A três semanas das eleições, Irã mantém opositores presos e controla acesso à internet
Eleições presidenciais serão realizadas em 14 de junho e devem garantir poder aos aliados do aiatolá
Internacional|Do R7

Falhas eleitorais graves, cortes na internet, censura, prisão de opositores e abuso dos direitos humanos: esse é o retrato do Irã a poucos dias das eleições presidenciais. De acordo com um relatório divulgado nesta sexta-feira (24) pela ONG Human Rights Watch (HRW), esse cenário mina qualquer possibilidade de eleições livres e justas no próximo dia 14 de junho.
Segundo a organização, que denuncia violações aos direitos humanos em todo o mundo, dezenas de ativistas políticos e jornalistas continuam detidos desde 2009, quando foram às ruas para questionar o processo eleitoral que reelegeu o atual presidente Mahmoud Ahmadinejad.

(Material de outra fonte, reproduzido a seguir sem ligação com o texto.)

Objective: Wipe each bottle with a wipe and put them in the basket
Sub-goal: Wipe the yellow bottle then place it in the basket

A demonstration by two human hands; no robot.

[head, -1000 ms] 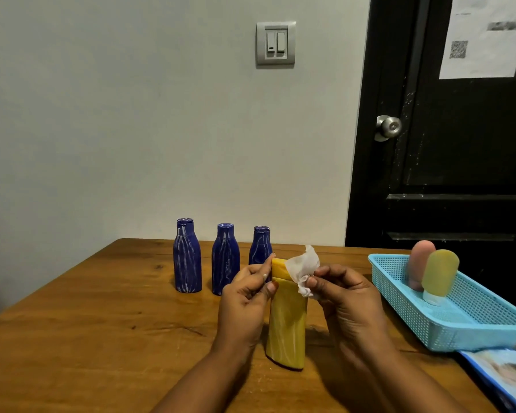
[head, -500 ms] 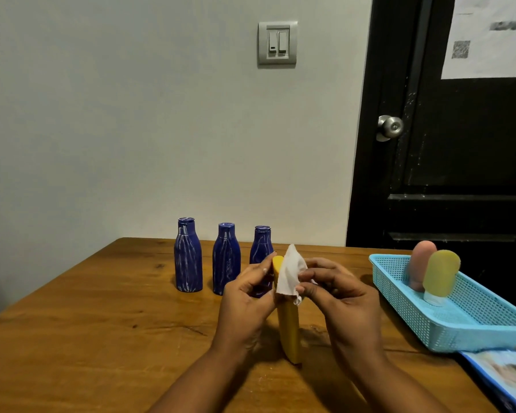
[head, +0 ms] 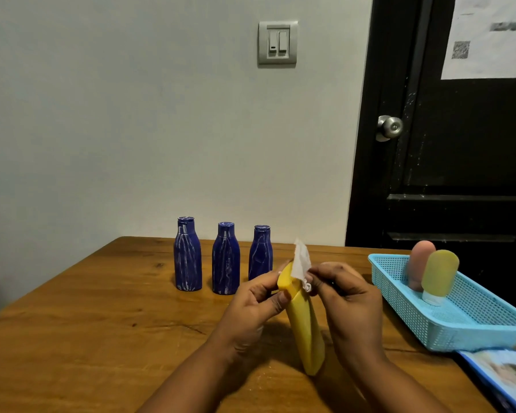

No relatório publicado hoje, a ONG também denuncia que dois ex-candidatos à Presidência estão em prisão domiciliar, além de criticar o veto a centenas de candidatos que pretendiam participar do pleito deste ano.
Na República Islâmica do Irã (nome oficial do país desde a revolução de 1979, que levou os islamistas ao poder), o órgão que decide quem pode ou não concorrer às eleições é o Conselho de Guardiães, que zela pela constituição. Neste ano, apesar de 686 postulantes terem se inscrito, apenas oito foram aprovados como candidatos. Das 30 mulheres que se apresentaram como pré-candidatas, nenhuma foi aceita.
Cortes na internet
Segundo a HRW, com a proximidade das eleições, as autoridades iranianas estão controlando o fluxo de informações com duas táticas: redução da velocidade da internet, além do bloqueio de páginas e redes privadas que burlam a vigilância do governo.
Ainda de acordo com a ONG, o regime islamita também vem intimando jornalistas e blogueiros opositores ao governo — e, em alguns casos, prendendo-os —, além de estar restringindo ou proibindo as atividades de personalidades reformistas importantes.
“Eleições justas exigem um espaço no qual os candidatos podem concorrer livremente e os eleitores podem tomar suas decisões”, declarou Sarah Leah Whitson, diretora da HRW no Oriente Médio.
— Como o Irã pode realizar eleições livres quando líderes da oposição estão atrás das grades e o povo não pode falar livremente?
Candidatos
O Conselho de Guardiães da Revolução, que supervisiona a vida política do Irã, admitiu apenas oito candidatos para as eleições presidenciais.
Os dois principais opositores à linha que segue o líder supremo, o aiatolá Ali Khamenei, foram desqualificados. Eles são o ex-presidente reformista moderado Akbar Hashemi Rafsanjani e o nacionalista conservador e liberal em questões sociais, Esfandiar Rahim Mashaei.
Entre os conservadores admitidos destaca-se Saeed Jalili, secretário do Conselho Supremo de Segurança Nacional e principal negociador internacional do país em matéria nuclear, apontado como um dos favoritos ao pleito.
Também estão os conservadores Mohamad Bagher Qalibaf, prefeito de Teerã; Gholam Ali Haddad Adel, parlamentar e ex-presidente do Parlamento; Ali Akbar Velayati, assessor do líder supremo e ex-ministro das Relações Exteriores; e Mohsen Rezaei, ex-comandante do Corpo de Guardiães da Revolução e atual secretário do Conselho do Discernimento.
Os outros três candidatos admitidos se apresentam como independentes, embora Hassan Rohani e Mohamad Reza Aref sejam considerados reformistas moderados, e Mohamad Qarazi, que desempenhou cargos públicos em distintas administrações, não tenha grande destaque.
Com estas oito candidaturas, as eleições presidenciais de junho serão as mais restritas da história da República Islâmica do Irã desde sua implantação, em 1979, com apenas um setor do regime com força para ganhar o pleito e todo os demais relegados ou proscritos.